North India

Fake passport racket: Database of arrested POPSK staff gives Kolkata cops clues on recipients

The investigating officials have already circulated the details of these individuals to their counterparts at the police station level so that their whereabouts can be tracked.

Kolkata: The database recovered from the gadgets of Dipankar Das; the contractual Post Office Passport Seva Kendra (POPSK) staff arrested by Kolkata Police on Wednesday in connection with a fake passport racket has given investigating officials crucial information on recipients of the forged Indian identity documents.

Sources aware of the developments said that from the database recovered from the gadgets of Das, the investigating officials have procured the names of around 30,000 individuals for whom Das prepared fake Indian identity documents, mainly forged passports.

The investigating officials have already circulated the details of these individuals to their counterparts at the police station level so that their whereabouts can be tracked.

Sources said that recipients of many of these fake Indian identity documents, including forged passports were illegal infiltrators from neighbouring Bangladesh.
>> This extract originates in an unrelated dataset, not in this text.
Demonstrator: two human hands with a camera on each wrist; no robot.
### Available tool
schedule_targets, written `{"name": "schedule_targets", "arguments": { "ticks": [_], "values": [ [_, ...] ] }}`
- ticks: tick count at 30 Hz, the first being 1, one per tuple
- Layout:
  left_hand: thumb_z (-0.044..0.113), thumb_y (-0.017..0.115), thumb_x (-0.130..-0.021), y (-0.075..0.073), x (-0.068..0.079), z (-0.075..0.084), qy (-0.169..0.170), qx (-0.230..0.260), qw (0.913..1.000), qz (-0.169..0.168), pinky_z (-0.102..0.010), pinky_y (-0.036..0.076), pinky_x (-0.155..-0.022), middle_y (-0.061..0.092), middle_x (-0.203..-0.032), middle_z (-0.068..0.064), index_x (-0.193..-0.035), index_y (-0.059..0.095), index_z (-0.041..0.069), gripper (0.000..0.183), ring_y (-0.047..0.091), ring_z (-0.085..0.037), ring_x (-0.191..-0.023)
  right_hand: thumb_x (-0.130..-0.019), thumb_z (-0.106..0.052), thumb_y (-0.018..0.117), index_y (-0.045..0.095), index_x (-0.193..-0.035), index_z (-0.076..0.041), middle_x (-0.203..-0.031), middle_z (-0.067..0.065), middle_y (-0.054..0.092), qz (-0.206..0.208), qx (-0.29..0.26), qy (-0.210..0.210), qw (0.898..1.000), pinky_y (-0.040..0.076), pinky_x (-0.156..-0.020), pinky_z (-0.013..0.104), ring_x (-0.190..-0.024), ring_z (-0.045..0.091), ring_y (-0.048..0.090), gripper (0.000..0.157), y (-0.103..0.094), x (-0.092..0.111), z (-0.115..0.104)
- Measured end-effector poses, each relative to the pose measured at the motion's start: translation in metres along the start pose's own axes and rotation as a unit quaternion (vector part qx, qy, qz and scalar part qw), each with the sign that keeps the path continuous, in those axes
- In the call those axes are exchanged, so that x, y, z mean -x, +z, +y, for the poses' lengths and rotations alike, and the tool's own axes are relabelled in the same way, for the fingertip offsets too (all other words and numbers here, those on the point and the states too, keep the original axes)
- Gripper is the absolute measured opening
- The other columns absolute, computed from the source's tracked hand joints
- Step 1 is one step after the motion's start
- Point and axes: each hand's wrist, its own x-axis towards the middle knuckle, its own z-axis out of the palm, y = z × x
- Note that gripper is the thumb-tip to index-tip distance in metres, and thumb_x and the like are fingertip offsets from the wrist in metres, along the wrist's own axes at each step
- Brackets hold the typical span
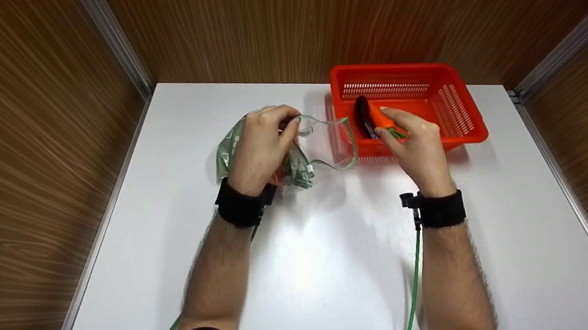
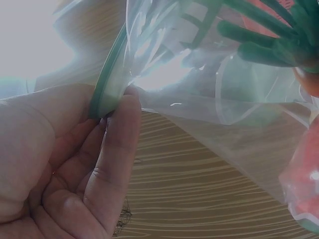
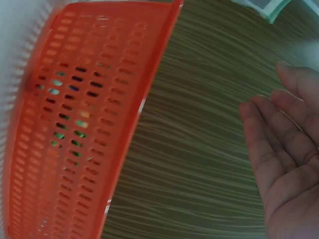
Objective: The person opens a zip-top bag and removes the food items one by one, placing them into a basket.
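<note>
In the head view, my left hand [image 1: 260,149] pinches the green-edged rim of a clear plastic zip bag [image 1: 330,140], whose mouth gapes toward the right. Through the film in the left wrist view show green stalks [image 2: 269,42] on an orange thing and a reddish item [image 2: 304,174], kind unclear. My right hand [image 1: 418,141] hovers over the near rim of a red plastic basket [image 1: 394,69], fingers apart and holding nothing. Inside the basket lie a dark purple eggplant [image 1: 363,112] and an orange carrot [image 1: 379,118] with a green top, near the right fingertips.
Wood-grain panels [image 1: 267,30] wall in the white table [image 1: 305,275] at the back and both sides. The basket stands at the table's back right, close to the rear panel. Green cables [image 1: 413,284] run from both wrist straps.
</note>
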Motion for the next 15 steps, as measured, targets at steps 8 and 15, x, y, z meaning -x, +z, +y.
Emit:
{"name": "schedule_targets", "arguments": {
  "ticks": [8, 15],
  "values": [
    [0.01, 0.075, -0.114, 0.0, 0.0, -0.001, 0.004, -0.003, 1.0, -0.003, -0.042, 0.069, -0.1, 0.09, -0.117, -0.014, -0.12, 0.089, 0.002, 0.017, 0.086, -0.027, -0.107, -0.107, -0.009, 0.087, 0.08, -0.149, -0.004, -0.147, 0.018, 0.083, -0.019, -0.014, -0.044, 0.999, 0.066, -0.114, 0.054, -0.133, 0.038, 0.083, 0.042, 0.005, 0.003, -0.016],
    [0.01, 0.075, -0.115, 0.0, 0.0, 0.0, 0.004, 0.0, 1.0, -0.005, -0.043, 0.068, -0.101, 0.09, -0.117, -0.014, -0.121, 0.089, 0.0, 0.018, 0.086, -0.028, -0.108, -0.106, -0.007, 0.087, 0.083, -0.143, -0.002, -0.141, 0.018, 0.086, -0.032, -0.021, -0.088, 0.995, 0.067, -0.112, 0.051, -0.128, 0.035, 0.085, 0.037, 0.014, 0.006, -0.028]
  ]
}}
The investigating officials suspect that many of them are still residing in different parts of the country including West Bengal by virtue of the possession of those fake documents.

Das, who was involved in the racket by another arrested in the case, S Biswas, was mainly responsible for preparing such fake identity documents, which he used to do from a small office that he was operating from his residence at Behala on the southern outskirts of Kolkata.

Besides fake Indian identity documents, the investigating officials also seized forged documents of two leading public sector banks and visas from a particular European nation.

Since last Sunday a total of five people have been arrested from different pockets of West Bengal in connection with the fake passport rackets.

Two of the five arrested are contractual POPSK staff, one being Das and the other being Deepak Mondal.

Investigating officials suspect that besides contractual staff some permanent employees of the Indian Postal Department might also have connections with such rackets operating mainly from villages adjacent to the state’s international borders with Bangladesh, both land and coastal.